### Task goal:
Skip every image and restate the data word for word.

━━━━━━━━━━━━━━━━

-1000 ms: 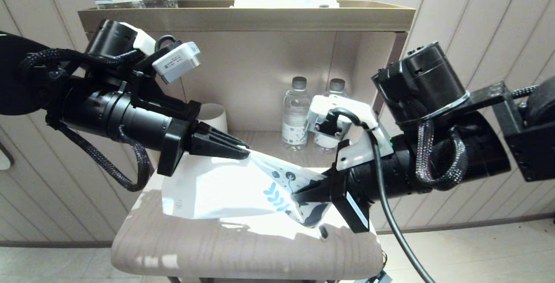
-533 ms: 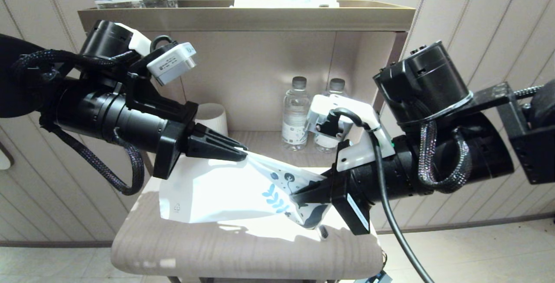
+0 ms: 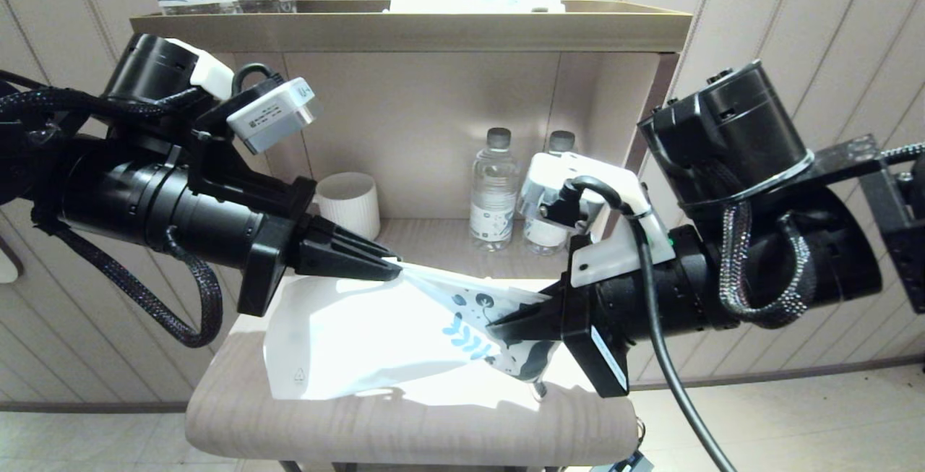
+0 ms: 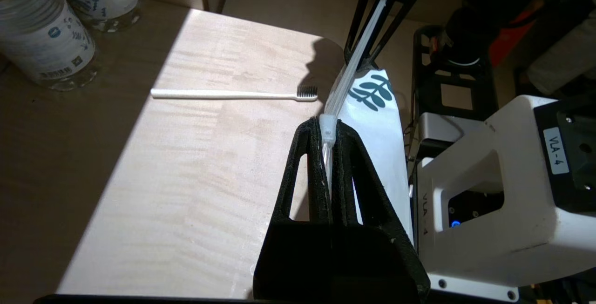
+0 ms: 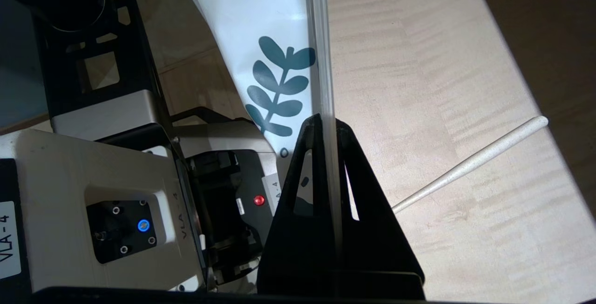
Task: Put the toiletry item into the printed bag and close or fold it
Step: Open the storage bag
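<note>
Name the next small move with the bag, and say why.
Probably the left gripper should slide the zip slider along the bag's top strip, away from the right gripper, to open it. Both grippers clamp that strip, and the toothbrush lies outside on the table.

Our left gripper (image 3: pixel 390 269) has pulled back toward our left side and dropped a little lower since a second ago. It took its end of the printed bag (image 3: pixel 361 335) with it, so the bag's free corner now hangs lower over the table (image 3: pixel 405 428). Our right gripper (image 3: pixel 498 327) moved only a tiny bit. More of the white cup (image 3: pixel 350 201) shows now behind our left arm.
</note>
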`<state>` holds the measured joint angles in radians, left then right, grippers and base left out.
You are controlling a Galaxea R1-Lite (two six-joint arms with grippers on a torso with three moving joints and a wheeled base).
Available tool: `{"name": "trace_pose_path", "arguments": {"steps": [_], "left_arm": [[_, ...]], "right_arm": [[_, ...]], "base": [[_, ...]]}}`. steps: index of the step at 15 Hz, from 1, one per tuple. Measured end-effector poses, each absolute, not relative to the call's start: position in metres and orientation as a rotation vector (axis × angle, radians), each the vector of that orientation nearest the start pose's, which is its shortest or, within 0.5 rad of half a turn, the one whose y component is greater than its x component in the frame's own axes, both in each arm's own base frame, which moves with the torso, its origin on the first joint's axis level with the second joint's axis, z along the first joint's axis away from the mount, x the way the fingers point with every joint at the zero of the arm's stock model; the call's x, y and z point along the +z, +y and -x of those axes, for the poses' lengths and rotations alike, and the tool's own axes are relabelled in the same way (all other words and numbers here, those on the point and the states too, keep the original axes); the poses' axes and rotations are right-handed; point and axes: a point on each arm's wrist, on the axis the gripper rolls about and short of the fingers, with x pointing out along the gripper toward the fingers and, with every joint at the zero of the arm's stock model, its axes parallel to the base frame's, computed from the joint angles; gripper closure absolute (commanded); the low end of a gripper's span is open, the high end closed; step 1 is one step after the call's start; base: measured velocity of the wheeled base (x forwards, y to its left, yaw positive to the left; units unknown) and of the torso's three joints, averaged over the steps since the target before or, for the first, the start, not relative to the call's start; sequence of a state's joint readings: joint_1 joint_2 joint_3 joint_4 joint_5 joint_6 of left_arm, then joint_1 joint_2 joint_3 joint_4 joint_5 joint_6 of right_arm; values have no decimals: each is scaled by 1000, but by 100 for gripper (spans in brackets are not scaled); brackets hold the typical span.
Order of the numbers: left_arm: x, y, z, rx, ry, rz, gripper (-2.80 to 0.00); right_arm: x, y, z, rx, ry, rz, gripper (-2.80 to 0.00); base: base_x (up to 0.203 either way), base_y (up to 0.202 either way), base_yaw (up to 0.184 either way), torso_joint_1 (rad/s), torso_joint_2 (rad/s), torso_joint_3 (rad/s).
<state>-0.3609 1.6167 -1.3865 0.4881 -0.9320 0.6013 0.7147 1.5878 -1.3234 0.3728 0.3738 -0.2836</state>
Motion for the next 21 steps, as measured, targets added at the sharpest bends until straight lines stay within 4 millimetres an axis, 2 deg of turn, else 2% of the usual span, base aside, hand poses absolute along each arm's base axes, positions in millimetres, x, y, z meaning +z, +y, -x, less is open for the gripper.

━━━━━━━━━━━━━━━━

### Answer to this problem:
-1000 ms: 
-533 ms: 
+0 ms: 
+0 ms: 
+0 ms: 
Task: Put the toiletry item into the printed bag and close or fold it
Step: Open the storage bag
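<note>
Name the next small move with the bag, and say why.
Probably the left gripper should slide the zip slider along the bag's top strip, away from the right gripper, to open it. Both grippers clamp that strip, and the toothbrush lies outside on the table.

Our left gripper (image 3: pixel 390 269) has pulled back toward our left side and dropped a little lower since a second ago. It took its end of the printed bag (image 3: pixel 361 335) with it, so the bag's free corner now hangs lower over the table (image 3: pixel 405 428). Our right gripper (image 3: pixel 498 327) moved only a tiny bit. More of the white cup (image 3: pixel 350 201) shows now behind our left arm.
</note>
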`<state>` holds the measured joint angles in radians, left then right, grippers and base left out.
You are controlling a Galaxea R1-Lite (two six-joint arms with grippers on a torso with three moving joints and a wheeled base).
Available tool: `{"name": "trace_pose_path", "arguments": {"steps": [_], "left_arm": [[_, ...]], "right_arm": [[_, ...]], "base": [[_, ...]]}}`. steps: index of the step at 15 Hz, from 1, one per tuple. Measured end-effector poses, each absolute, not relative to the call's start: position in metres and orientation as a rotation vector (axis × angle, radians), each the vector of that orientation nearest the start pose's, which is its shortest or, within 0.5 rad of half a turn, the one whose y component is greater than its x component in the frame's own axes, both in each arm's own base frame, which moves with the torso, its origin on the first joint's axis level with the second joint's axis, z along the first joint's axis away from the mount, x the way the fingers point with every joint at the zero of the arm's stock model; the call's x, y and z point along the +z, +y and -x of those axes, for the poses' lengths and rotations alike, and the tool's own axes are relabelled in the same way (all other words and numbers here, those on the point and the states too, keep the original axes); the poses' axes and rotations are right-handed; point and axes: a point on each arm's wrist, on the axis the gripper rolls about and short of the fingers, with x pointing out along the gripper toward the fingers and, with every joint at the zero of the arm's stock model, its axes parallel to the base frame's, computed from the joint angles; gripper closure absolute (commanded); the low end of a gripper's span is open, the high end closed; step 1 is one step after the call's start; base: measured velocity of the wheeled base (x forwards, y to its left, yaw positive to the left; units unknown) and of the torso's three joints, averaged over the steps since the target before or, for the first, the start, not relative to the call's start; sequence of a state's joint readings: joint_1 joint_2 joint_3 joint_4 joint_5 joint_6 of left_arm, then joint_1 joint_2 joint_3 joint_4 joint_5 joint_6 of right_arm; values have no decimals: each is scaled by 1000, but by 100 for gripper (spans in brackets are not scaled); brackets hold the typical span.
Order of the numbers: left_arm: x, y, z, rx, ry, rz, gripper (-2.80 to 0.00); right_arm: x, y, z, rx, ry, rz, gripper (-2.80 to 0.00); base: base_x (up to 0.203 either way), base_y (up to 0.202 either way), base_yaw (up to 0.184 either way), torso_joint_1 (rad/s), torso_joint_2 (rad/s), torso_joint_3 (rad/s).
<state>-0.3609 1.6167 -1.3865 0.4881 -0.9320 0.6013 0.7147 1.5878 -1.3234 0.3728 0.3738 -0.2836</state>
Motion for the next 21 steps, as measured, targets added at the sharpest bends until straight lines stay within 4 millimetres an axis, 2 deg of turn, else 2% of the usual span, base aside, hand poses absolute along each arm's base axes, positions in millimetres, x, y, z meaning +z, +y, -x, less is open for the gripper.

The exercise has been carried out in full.